The line of long-haul trucks seems endless, stretching several miles from the South African border; a few engines idle but most are switched off in the effort to conserve fuel and are tacit recognition that no one will be crossing anytime soon. The air is hot and dusty. It is September 2020, and medical workers in hazmat suits make their way down the line of trucks, swabbing throats and noses, distributing masks, and checking cargo. Frustrations are running high, as the usual backups along the Tlokweng border have been exacerbated by confusing COVID-19 protocols and delays that put drivers in precarious positions, weighing personal health and safety with the need to deliver freight across the region.

Ernest Bongaka is a 35-year-old long-haul trucker who has been driving for almost 10 years but who has never encountered anything like the traffic backup along the border. He works for a large local company, headquartered outside of Gaborone, Botswana, and transports everything from building materials to perishable goods, traveling across multiple borders several times each week. Ernest and his friend Macdonald, who drives for a different company based in Gauteng, South Africa, grew up together in the small village of Malolwane along the border of the two countries. Fascinated by engines and trucks of all sorts, the friends became certified drivers and worked locally in Botswana for a beverage distribution company in Gaborone before finding jobs in the international long-haul industry. As Ernest shares via text as they sit in the same, seemingly interminable line of trucks that day, “The border control think we are all carrying COVID, they don’t see the rest of the cargo, or the reasons we need to move, they just see us as sick.” Both Ernest and Macdonald have been accused of being vectors of the virus, border officers and even their family members shouting suspicions and sharing concerns that truckers were and are still spreading disease across the continent, fears of COVID-19 mapped onto the drivers themselves.

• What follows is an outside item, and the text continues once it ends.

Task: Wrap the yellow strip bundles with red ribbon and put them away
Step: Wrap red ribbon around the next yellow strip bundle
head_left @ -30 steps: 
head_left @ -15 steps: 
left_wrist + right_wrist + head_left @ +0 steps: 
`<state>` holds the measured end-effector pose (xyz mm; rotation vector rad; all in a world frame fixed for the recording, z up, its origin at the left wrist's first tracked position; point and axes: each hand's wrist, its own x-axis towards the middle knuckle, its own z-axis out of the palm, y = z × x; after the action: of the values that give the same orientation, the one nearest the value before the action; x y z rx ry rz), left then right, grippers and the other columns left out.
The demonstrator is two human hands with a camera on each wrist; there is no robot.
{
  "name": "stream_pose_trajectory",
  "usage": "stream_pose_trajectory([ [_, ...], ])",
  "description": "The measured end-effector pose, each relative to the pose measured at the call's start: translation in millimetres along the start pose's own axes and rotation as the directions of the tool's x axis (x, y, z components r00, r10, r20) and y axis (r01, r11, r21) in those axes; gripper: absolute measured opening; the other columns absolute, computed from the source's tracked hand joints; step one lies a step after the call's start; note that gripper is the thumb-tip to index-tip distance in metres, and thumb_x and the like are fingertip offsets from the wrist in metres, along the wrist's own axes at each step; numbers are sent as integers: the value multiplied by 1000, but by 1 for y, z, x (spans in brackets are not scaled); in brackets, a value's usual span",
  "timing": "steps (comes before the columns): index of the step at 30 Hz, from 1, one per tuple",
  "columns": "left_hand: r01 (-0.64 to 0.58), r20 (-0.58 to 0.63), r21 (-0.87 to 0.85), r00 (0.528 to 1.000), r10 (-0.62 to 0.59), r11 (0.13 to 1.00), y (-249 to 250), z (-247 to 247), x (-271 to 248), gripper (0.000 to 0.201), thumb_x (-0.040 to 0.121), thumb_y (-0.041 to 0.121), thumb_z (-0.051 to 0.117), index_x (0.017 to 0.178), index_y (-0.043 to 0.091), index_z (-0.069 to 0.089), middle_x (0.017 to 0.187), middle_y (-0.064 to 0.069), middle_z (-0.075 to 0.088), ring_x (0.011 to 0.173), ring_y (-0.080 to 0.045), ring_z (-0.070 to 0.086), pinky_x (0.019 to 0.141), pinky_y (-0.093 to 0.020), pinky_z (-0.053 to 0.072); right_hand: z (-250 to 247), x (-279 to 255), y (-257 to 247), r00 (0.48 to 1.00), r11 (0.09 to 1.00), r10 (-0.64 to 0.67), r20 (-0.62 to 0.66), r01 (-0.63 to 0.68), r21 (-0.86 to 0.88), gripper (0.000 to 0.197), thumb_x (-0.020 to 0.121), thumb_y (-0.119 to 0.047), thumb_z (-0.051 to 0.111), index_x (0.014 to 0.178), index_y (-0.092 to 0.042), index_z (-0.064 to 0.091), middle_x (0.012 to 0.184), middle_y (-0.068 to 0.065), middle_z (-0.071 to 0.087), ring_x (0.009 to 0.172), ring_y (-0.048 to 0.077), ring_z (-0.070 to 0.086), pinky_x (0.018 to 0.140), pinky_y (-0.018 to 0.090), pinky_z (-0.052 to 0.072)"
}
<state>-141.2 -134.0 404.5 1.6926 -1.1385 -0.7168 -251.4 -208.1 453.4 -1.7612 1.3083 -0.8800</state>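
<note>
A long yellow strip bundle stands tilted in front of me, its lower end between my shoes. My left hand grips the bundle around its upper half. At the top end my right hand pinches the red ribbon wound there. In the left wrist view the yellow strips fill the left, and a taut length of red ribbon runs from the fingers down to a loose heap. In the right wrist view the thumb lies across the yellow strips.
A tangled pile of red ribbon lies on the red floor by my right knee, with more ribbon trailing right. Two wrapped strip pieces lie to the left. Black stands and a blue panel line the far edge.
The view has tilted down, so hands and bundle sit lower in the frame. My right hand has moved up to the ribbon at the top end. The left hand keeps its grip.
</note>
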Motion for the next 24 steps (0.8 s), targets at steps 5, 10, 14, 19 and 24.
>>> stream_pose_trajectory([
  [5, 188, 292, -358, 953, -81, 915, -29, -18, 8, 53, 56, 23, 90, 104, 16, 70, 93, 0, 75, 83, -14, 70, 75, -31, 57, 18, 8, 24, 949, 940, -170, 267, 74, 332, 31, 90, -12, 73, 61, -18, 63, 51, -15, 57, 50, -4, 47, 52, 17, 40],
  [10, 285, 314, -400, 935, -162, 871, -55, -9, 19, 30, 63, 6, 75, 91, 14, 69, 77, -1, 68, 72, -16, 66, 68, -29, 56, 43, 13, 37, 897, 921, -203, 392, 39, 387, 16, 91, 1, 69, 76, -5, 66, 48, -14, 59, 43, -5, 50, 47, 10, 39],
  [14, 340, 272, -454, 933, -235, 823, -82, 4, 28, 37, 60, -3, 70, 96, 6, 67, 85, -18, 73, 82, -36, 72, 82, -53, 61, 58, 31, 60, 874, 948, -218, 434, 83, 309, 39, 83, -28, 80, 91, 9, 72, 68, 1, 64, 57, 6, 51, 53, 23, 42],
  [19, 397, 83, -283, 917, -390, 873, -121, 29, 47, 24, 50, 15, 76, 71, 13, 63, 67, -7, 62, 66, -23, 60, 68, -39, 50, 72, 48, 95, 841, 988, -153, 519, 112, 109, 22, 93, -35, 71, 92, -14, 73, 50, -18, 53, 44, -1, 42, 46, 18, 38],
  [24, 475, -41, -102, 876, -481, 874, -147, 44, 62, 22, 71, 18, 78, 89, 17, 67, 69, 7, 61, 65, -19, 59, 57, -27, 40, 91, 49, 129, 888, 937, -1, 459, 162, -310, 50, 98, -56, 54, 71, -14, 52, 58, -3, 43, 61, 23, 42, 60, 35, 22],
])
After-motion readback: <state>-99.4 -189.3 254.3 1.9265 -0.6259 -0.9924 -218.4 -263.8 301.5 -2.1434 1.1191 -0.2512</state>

In many ways the concern was warranted: cross-border traffic and travelers were significant factors in COVID-19 transmission throughout Africa and in particular along borders in the eastern and southern regions. In Kenya and Uganda, along with Botswana and Zimbabwe, truckers tested positive at rates much higher than those in the general populations (though lack of access to regular testing may explain some of those data) and were characterized in the news and conversation as literal carriers of the pandemic. International borders were closed or tightly restricted. Fear led some to close before any cases had been reported.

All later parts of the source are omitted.